Murray shakes his men into line. Cutlass and his rather rank-smelling comrades emerge from Skunk’s Bottom, where they had been lurking, and form to protect his right. De Givenchy arrives with the rest of his fusiliers and begins to organise them. The Huron move up towards Murray through the woods.


The Mohawk and Huron trade shots. Cutlass’ men quickly lose heart and withdraw at some speed to the rear.

Meanwhile, de Givenchy forms a line looking towards the Widow Goodbody’s house. Murray moves up adjacent to the Widow Fokker’s cabin.

The Huron shoot into Murray’s line from the woods, dropping one man. Murray fires his first volley into De Givenchy’s line but the powder proves of poor quality. Vast clouds of smoke and no real impact is the result.


Cardin’s grenadiers, who have been delayed by the need to wax their moustaches, arrive. Their volley produces as much smoke as Murray’s and is as ineffective.

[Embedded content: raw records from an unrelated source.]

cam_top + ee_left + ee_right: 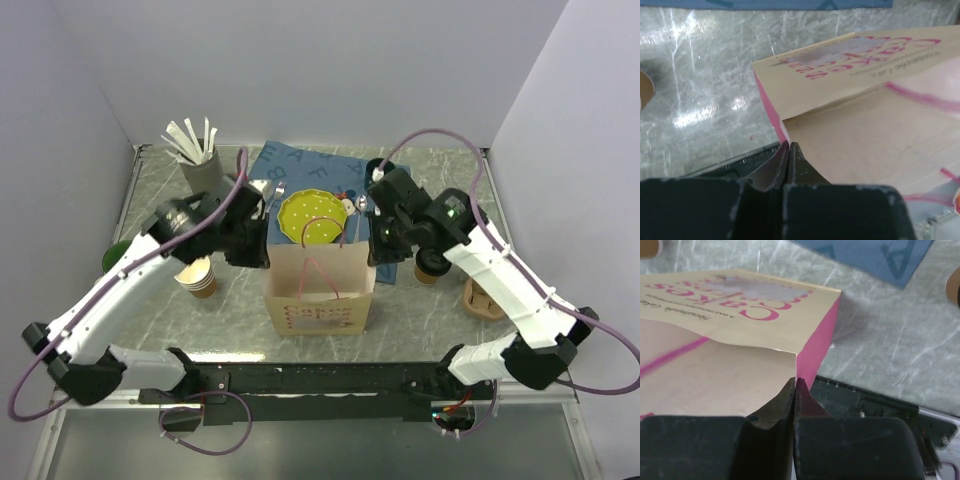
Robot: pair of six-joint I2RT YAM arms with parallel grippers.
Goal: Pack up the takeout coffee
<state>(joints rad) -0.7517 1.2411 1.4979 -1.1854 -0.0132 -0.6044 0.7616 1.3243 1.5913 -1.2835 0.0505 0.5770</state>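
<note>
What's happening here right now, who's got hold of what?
Both arms are at the paper bag standing in the middle of the table. The left gripper is pinched shut on its left top edge and the right gripper on its right top edge; the bag's mouth is open. The takeout coffee stands on the table beside the right arm, not yet packed.

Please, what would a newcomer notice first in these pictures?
The tan paper bag with pink lettering, standing open in the middle of the table. The left claw and the right claw are each closed on its top rim, one at each side. Behind it sits a yellow dotted bowl.
</note>
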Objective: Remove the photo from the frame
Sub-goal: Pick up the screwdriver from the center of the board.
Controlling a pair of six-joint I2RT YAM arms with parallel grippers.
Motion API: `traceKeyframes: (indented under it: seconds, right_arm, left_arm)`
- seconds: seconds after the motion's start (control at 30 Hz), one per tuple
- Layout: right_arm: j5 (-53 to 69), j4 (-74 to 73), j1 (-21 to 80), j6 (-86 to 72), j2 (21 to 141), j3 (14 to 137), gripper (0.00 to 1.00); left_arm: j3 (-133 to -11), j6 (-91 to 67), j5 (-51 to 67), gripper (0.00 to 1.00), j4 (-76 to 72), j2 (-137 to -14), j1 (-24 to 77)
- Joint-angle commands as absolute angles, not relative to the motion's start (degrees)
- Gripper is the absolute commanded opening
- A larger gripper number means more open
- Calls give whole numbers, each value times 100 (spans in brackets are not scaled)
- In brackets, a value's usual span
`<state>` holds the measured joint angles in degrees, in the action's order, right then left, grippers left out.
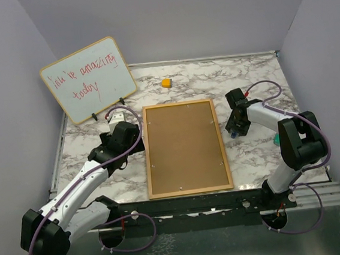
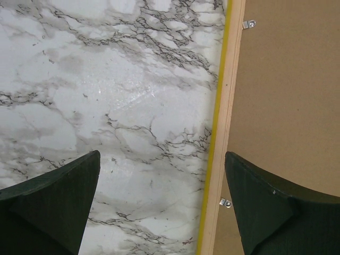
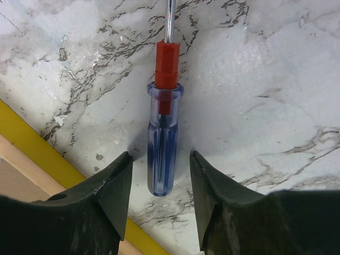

De Givenchy focuses on his orders to search and burn the settler’s cabins, counting on the highlanders’ poor powder and the range to keep his line safe.
Showing his fine contempt for both French and Huron, Murray holds his ground. De Givenchy sends Enseigne Lacroix with some fusiliers to ransack the Widow Goodbody’s house. Murray is struck and winded by a spent ball but the chaplian is quick to assist him back onto his feet.

Mill and Cutlass, who has rallied his shaken men and returned to the fight, fire, inflicting casualties on the Huron.


Cardin’s grenadiers finally get into their stride and the pace of their volleys picks up.

The Huron fall back to regroup and recover.

While Murray advances into the smoke, Cutlass leads his braves forward once more and Mill gets ready to move up in support.



De Givenchy’s men are struggling to hold in the face of mounting casualties and shock.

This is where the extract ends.